Baik karya ilmiah murni maupun populer, baik berbentuk buku maupun nonbuku, karya ilmiah harus memiliki rumusan masalah. Perka LIPI Nomor 4 Tahun 2012 tentang Pedoman Karya Tulis Ilmiah menuliskan, “Permasalahan atau rumusan masalah, untuk semua bidang ilmu (dalam penelitian), menunjukkan fenomena yang ada dan wajib dikaitkan dengan ranah ilmu pengetahuan. Permasalahan diidentifikasikan dengan pertanyaan-pertanyaan penelitian.” Tanpa rumusan masalah, topik dalam tulisan ilmiah jadi tidak mengerucut. Bisa-bisa, pembahasan jadi berantakan tidak terarah.
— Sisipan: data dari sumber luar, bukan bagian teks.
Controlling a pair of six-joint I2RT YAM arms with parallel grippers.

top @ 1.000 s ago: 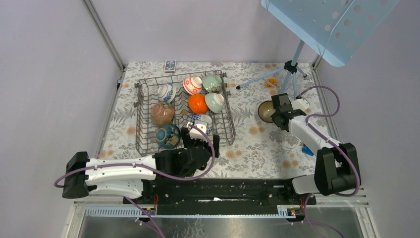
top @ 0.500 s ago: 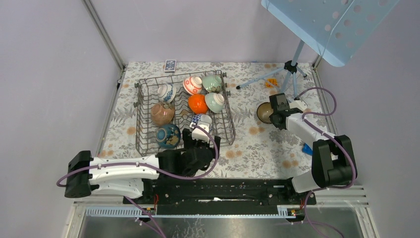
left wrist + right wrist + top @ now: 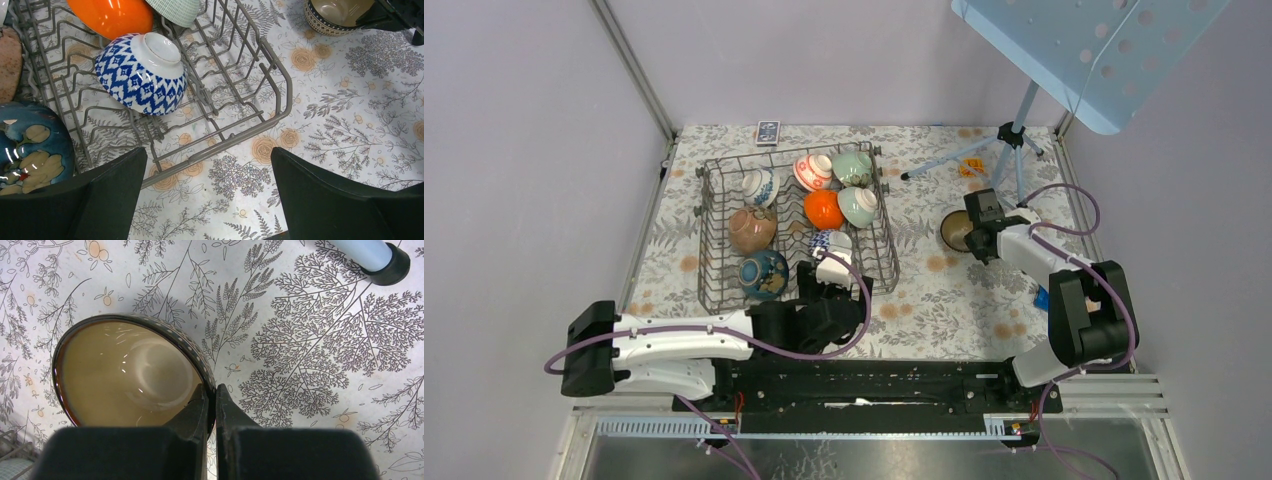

Dalam The Psychologist’s Companion: Planning and A Guide to Writing Scientific Papers for Students and Researchers (2010), Robert J. Sternberg serta Karin Sternberg menjelaskan pentingnya rumusan masalah melalui konsep yang sederhana: “Ingatlah bahwa tujuan utama dari pendahuluan adalah untuk menarik minat pembaca pada makalah Anda dan penjelasan tentang pentingnya studi yang Anda lakukan dapat memotivasi pembaca untuk melanjutkan membaca artikel atau membuangnya.”
Kerabat Nara barangkali sudah tahu, rumusan masalah terletak pada bagian pendahuluan sebuah tulisan ilmiah. Sebagai pengantar, pendahuluan adalah tempat yang tepat untuk mengundang pembaca secara perlahan-lahan dalam meresapi tulisan kita. Biasanya, konteks besar penelitian kita diungkapkan pada bagian ini.
Misalnya, ketika sedang meneliti atau menganalisis puisi “Aku” karya Chairil Anwar, kita bisa mengawali karya ilmiah dengan menjelaskan keadaan kesusastraan Indonesia pada angkatan ‘45. Kemudian, masih pada bagian pendahuluan, pembahasan bisa dilanjutkan dengan mengangkat ciri khas Chairil Anwar pada era tersebut dan ketenaran karya-karyanya sampai saat ini. Pada ujung pengantar, tulisan kita makin mengerucut hingga akhirnya menuju pada sebuah pertanyaan yang hendak dijawab melalui bagian isi.
Sebagian orang yang saya kenal merasa kesulitan untuk merumuskan masalah dalam penelitiannya. Padahal, saya yakin, ketika seorang penulis–tanpa paksaan dari orang lain–sudah menentukan topik penelitian, besar kemungkinannya bahwa dia memiliki kegelisahan akan suatu hal. Adalah rasa penasaran yang mampu memicu dia untuk mengupas sebuah masalah dalam karya ilmiah. Dengan demikian, rumusan masalah pun sebetulnya sudah tertanam di dalam benaknya, tetapi sulit untuk dituliskan. Barangkali, inilah mengapa penulis membutuhkan pembaca kedua, entah teman, mentor, atau editor, untuk meluruskan isi kepalanya.
#karyailmiah #rumusanmasalah
Rujukan:
- Lembaga Ilmu Pengetahuan Indonesia. 2012. Peraturan Kepala Lembaga Ilmu Pengetahuan Nomor 04/E/2012 tentang Pedoman Karya Tulis Ilmiah. Jakarta: Kepala Lembaga Ilmu Pengetahuan Indonesia.
- Stenberg, Robert J. dan Karin. 2020. The Psychologist’s Companion: Planning and A Guide to Writing Scientific Papers for Students and Researchers. New York: Cambridge University Press.